**Exercise description**
Using the data below, return every line that holds the word "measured".

== Segment start ==

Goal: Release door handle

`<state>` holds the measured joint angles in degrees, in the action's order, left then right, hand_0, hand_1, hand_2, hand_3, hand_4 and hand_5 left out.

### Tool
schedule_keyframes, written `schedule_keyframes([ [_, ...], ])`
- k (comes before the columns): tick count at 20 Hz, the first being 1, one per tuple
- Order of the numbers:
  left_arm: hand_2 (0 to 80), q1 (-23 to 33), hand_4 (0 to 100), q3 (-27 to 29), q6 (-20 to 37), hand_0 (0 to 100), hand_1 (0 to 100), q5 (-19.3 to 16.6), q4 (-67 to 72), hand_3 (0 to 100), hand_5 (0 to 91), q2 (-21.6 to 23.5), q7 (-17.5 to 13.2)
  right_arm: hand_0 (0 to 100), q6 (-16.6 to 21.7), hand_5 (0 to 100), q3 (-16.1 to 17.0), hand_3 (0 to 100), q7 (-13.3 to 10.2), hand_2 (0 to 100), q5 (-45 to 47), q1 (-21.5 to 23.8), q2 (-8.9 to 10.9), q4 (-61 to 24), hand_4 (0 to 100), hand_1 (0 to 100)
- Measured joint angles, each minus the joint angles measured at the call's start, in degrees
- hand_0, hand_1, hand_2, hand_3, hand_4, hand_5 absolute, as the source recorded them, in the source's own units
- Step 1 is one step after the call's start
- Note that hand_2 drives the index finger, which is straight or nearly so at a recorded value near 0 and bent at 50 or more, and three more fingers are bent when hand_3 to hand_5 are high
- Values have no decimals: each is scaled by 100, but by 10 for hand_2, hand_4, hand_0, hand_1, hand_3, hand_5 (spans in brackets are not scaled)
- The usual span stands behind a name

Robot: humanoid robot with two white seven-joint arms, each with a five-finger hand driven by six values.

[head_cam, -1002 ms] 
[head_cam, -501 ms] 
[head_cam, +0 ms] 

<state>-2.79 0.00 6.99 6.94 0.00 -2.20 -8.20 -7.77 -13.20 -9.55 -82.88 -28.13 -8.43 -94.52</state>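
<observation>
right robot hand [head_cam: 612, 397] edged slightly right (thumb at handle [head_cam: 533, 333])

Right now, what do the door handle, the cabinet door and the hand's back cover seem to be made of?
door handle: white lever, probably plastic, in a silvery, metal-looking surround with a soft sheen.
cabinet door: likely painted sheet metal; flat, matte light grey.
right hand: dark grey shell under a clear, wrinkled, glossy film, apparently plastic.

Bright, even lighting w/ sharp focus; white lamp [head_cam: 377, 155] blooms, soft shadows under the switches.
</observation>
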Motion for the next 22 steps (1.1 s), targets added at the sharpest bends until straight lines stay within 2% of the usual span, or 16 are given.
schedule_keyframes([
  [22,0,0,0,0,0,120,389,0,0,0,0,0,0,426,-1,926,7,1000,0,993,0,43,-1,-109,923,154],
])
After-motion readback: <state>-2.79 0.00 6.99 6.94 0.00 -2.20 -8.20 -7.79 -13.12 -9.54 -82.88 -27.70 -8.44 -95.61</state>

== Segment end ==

**Your response**
`<state>` holds the measured joint angles in degrees, in the action's order, left then right, hand_0, hand_1, hand_2, hand_3, hand_4 and hand_5 left out.
- Measured joint angles, each minus the joint angles measured at the call's start, in degrees

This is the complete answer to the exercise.